In a bid to secure Britain’s position as a “world leader” in tech and innovation, Chancellor Phillip Hammond has revealed his funding plans to help tech in the UK.
“A new tech business is founded in Britain every hour, and I want that to be every half hour,” said Hammond to the BBC.
According to the BBC, Hammond’s tech spending will go towards:
- £75million for artificial intelligence
- Regulatory changes for on-road driverless car testing
- £400million for electric car charge points
- £100million to boost clean car purchases
- £160million for 5G mobile networks
- £100million for an additional 8,000 fully qualified computer science teachers supported by a new National Centre for Computing
- £76million to boost digital and construction skills
A new report, Organisation for Economic Co-operation and Development, found the UK is in decline in terms of artificial intelligence and scientific research.
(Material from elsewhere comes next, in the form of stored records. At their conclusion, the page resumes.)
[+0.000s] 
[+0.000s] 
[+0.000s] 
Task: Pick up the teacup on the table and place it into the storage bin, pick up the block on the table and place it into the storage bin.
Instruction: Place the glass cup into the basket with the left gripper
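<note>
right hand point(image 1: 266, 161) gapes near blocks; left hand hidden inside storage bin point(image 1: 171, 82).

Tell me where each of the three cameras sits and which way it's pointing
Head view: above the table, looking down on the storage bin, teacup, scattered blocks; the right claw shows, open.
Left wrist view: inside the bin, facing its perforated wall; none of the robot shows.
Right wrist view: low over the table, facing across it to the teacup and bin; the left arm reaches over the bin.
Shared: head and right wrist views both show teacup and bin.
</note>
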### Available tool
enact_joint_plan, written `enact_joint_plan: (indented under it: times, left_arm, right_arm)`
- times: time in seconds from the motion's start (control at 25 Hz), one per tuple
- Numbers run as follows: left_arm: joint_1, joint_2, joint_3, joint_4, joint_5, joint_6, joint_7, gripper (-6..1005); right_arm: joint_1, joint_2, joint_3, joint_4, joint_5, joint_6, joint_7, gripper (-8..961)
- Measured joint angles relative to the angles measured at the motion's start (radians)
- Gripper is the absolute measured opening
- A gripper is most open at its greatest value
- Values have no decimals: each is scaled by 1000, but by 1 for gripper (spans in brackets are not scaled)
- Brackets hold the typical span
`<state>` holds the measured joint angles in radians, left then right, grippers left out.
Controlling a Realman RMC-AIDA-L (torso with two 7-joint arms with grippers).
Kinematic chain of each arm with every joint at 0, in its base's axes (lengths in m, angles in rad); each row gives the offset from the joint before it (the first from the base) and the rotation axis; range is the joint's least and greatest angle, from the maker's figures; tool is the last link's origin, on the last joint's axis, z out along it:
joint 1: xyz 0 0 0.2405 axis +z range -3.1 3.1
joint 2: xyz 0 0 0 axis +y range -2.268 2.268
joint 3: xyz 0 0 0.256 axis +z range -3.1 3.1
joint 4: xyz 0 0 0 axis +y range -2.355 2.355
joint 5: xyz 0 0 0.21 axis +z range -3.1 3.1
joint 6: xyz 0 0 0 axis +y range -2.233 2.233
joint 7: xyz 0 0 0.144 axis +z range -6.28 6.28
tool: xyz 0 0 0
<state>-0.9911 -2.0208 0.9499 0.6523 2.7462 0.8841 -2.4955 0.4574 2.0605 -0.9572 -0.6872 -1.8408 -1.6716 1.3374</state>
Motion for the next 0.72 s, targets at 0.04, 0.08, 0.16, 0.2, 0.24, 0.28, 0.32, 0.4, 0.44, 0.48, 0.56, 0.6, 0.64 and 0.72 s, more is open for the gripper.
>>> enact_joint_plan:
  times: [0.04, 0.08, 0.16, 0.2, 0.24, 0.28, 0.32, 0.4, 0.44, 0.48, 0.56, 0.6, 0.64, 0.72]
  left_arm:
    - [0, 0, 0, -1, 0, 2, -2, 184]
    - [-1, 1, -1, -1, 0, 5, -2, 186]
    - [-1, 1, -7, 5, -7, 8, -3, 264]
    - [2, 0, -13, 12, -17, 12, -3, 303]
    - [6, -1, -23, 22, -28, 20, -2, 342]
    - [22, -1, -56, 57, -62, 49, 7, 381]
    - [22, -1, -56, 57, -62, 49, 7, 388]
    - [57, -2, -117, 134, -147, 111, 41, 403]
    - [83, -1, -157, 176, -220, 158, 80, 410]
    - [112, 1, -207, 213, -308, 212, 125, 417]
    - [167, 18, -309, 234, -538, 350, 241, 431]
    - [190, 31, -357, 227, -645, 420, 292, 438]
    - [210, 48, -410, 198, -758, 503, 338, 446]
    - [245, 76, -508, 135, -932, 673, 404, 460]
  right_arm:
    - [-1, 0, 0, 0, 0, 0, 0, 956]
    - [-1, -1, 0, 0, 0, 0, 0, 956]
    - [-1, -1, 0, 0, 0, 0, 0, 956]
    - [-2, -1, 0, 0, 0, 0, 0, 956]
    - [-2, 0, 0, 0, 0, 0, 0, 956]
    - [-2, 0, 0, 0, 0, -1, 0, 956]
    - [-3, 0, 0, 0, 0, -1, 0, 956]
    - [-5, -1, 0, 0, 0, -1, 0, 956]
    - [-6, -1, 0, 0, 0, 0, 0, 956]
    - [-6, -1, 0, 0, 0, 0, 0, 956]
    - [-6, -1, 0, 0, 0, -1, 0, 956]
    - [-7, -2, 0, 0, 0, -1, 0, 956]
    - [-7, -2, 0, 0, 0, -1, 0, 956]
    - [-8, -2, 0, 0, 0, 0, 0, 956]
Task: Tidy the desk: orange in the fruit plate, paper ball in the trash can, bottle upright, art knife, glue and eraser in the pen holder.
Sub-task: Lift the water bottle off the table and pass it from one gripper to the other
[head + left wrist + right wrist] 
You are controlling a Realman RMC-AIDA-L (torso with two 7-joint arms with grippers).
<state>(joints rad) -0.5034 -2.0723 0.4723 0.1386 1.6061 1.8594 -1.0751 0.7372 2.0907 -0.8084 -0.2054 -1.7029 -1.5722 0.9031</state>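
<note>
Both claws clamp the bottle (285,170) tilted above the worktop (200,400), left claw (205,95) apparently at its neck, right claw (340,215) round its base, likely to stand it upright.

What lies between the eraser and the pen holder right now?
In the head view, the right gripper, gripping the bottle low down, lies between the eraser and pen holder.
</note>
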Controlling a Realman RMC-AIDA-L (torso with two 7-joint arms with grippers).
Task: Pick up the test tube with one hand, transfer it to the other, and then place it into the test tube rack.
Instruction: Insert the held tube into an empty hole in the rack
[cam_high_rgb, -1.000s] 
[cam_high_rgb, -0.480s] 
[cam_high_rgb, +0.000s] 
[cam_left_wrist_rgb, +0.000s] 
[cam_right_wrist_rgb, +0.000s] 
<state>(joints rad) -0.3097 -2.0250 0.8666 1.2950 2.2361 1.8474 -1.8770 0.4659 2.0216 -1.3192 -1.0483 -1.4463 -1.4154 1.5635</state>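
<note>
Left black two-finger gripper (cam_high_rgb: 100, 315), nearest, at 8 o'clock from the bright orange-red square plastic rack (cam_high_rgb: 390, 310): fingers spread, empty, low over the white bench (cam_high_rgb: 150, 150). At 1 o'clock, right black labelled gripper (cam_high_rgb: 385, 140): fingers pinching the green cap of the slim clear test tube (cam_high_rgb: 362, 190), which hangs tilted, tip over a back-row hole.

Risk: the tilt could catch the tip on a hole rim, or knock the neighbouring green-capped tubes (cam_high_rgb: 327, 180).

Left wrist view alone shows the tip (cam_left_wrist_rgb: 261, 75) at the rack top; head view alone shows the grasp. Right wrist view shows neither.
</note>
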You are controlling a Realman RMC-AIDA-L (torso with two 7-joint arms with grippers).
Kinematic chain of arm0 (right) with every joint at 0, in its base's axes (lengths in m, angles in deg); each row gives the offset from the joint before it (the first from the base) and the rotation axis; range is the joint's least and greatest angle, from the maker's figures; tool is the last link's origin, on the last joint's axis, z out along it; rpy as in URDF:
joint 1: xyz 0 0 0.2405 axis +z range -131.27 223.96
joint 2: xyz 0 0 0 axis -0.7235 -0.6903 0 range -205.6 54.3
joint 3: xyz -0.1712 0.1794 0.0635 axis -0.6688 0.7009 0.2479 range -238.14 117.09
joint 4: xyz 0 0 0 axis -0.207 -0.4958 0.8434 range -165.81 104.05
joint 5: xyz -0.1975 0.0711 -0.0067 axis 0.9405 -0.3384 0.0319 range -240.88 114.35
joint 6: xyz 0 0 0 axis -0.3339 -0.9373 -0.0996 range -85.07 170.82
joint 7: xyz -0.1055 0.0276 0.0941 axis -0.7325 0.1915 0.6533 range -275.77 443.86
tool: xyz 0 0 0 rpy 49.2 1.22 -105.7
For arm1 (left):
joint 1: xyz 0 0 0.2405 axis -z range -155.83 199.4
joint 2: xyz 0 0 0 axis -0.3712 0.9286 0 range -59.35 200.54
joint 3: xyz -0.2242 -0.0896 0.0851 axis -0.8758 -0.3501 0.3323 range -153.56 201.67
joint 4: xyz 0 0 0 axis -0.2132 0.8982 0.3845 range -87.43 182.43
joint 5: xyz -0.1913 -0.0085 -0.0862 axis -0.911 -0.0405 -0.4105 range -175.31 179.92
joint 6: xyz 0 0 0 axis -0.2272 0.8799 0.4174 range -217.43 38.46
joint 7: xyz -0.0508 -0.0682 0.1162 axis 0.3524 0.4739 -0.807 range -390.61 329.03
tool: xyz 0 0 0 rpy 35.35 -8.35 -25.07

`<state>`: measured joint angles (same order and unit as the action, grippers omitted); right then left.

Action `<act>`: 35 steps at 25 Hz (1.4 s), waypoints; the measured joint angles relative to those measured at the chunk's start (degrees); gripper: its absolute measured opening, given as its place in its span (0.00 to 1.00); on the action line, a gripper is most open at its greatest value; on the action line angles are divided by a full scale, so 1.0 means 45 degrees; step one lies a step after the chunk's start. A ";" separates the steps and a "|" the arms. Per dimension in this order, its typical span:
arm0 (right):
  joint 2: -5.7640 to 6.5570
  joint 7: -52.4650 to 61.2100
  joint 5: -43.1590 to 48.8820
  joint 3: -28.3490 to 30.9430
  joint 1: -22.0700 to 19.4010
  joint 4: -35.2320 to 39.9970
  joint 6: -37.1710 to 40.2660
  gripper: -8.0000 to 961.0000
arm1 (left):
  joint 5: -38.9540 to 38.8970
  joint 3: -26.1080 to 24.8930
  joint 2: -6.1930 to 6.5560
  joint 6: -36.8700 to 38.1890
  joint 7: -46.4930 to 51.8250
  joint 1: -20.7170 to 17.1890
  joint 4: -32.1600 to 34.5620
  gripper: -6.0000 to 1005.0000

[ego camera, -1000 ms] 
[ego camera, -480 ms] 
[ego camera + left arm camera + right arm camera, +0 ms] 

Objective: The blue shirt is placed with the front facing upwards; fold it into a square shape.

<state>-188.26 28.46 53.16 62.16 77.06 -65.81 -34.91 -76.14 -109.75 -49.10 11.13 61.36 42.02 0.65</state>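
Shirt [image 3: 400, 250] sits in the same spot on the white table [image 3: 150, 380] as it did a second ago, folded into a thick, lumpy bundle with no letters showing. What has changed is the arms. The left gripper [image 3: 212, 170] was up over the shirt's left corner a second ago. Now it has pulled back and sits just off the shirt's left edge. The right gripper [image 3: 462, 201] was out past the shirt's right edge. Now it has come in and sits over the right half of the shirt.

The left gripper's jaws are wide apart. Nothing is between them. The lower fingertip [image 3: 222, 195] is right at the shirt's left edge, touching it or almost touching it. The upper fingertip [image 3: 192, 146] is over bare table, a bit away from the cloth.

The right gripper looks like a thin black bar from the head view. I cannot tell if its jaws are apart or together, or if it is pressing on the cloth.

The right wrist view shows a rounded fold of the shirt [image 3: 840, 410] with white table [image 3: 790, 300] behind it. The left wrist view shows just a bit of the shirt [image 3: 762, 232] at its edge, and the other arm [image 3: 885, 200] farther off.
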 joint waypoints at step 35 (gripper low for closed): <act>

From 2010 to 2015, the UK accounted for 1.9% of AI-related patent applications, according to the OECD Science, Technology and Industry Scoreboard; suggesting 70% of AI technological development is in Japan, Korea, Taiwan and China.
Darren Roos, president of the cloud division of technology company SAP, said to the BBC: “Let’s be clear, this pledge from the government today is a step in the right direction but the UK is in a global race when it comes to the adoption of AI technology, and it cannot afford to lose.
“While today’s pledge is an excellent start, other countries are investing far more in AI.”
Some of the money will also go towards an advisory body to remove barriers to AI development.